+++ INPUT MATERIAL
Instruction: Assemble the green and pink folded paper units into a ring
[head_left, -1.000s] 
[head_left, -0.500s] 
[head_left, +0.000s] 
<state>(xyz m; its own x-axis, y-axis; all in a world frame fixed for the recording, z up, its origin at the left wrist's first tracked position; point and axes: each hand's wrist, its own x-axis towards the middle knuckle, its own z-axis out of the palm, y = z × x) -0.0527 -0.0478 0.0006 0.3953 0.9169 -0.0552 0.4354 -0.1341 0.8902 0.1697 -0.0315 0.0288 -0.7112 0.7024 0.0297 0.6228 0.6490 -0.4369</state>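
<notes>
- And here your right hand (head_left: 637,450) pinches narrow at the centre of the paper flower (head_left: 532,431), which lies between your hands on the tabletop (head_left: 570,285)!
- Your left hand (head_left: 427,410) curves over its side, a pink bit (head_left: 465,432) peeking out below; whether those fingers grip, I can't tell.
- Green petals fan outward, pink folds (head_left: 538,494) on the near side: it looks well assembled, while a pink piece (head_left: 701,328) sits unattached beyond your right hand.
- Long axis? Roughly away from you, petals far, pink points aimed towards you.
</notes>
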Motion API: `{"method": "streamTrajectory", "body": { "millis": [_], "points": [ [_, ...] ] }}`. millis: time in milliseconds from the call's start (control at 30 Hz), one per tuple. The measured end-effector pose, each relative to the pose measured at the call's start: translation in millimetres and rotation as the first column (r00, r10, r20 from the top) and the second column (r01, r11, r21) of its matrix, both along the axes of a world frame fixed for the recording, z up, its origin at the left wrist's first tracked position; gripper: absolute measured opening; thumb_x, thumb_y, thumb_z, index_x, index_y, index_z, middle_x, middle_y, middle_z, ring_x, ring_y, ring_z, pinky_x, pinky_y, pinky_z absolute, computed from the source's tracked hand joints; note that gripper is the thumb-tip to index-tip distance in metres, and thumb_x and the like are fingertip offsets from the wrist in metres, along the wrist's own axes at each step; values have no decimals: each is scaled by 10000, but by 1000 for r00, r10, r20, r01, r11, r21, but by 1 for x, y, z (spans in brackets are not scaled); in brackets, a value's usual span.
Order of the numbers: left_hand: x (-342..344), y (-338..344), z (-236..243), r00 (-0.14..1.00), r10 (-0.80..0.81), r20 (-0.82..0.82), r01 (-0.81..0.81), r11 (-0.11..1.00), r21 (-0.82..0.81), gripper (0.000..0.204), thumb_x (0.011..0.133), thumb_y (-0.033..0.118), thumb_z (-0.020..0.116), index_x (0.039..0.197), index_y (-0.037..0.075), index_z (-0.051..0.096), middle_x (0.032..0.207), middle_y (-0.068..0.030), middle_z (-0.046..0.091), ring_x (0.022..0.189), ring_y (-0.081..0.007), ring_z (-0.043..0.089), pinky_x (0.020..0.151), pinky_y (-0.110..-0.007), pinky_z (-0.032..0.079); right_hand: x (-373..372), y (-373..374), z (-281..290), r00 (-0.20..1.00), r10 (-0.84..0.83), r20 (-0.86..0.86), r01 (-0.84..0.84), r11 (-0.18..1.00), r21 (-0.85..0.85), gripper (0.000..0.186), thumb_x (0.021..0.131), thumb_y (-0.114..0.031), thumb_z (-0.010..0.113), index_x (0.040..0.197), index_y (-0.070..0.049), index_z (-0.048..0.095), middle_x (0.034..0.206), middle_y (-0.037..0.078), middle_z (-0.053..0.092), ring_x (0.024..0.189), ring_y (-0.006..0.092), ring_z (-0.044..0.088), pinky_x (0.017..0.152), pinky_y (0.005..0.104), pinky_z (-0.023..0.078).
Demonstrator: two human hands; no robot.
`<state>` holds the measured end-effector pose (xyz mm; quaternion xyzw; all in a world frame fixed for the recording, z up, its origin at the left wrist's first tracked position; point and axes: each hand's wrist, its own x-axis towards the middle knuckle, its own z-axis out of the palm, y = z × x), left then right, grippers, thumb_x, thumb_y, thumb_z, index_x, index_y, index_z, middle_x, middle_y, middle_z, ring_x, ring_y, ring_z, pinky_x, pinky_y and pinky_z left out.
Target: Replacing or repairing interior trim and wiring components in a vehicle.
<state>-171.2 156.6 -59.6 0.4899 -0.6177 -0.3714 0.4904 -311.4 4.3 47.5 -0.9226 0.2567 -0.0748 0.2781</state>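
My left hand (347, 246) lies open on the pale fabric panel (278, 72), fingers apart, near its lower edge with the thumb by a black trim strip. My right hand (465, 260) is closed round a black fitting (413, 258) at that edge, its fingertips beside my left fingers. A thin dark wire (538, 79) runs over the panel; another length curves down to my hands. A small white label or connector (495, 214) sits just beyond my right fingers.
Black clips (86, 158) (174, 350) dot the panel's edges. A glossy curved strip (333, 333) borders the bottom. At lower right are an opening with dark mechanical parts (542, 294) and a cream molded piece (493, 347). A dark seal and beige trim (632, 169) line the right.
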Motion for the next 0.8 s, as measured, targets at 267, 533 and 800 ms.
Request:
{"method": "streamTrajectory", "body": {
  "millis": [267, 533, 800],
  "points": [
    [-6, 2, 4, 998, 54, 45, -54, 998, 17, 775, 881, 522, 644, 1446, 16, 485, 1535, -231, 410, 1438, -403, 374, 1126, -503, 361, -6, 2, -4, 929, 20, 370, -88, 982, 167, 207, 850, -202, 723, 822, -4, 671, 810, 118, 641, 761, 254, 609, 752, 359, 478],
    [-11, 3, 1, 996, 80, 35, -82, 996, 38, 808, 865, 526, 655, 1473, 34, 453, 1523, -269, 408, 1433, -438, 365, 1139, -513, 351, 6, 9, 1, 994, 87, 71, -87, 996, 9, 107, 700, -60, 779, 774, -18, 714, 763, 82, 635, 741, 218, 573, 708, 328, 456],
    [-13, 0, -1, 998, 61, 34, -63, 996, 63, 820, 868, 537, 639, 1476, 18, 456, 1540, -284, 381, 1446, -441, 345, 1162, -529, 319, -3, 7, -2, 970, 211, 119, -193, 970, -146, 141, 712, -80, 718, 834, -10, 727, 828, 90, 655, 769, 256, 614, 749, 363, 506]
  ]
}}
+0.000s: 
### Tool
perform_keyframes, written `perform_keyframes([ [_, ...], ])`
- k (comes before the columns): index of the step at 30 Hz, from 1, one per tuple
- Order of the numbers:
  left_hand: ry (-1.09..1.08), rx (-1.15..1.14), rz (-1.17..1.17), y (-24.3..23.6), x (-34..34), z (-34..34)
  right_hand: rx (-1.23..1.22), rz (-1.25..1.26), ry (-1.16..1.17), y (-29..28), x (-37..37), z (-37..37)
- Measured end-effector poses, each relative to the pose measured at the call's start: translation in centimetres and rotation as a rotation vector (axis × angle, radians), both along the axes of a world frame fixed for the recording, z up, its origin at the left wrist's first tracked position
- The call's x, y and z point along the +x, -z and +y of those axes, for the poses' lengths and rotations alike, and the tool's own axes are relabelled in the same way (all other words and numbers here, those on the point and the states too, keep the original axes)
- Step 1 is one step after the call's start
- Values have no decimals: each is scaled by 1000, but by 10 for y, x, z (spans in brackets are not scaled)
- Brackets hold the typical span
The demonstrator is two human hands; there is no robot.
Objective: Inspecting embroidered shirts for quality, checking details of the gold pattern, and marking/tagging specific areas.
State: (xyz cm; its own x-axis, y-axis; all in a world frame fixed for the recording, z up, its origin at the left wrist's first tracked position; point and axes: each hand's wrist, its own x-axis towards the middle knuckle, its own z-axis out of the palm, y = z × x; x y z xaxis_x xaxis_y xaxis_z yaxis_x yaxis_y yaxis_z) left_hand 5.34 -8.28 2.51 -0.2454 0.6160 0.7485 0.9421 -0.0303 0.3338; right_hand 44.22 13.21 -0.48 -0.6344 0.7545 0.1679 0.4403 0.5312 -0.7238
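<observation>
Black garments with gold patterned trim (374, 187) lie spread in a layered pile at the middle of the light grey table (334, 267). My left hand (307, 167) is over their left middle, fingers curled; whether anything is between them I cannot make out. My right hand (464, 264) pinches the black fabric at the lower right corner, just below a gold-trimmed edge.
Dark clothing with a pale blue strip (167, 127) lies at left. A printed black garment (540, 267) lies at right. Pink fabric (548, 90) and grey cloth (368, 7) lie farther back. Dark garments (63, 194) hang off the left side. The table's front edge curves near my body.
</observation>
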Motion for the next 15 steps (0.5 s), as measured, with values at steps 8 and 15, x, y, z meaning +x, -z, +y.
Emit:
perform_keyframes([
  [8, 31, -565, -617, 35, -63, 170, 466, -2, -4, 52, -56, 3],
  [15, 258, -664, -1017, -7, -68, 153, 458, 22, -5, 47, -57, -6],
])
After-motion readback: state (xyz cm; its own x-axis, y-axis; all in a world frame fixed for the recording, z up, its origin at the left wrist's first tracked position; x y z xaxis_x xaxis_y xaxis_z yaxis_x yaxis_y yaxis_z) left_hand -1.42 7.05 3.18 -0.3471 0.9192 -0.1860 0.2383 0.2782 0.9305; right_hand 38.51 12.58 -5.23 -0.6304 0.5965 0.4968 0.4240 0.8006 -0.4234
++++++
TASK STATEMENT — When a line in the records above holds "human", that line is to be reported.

RESPONSE FOR THIS EXERCISE —
Demonstrator: two human hands; no robot.
The demonstrator is two human hands; there is no robot.

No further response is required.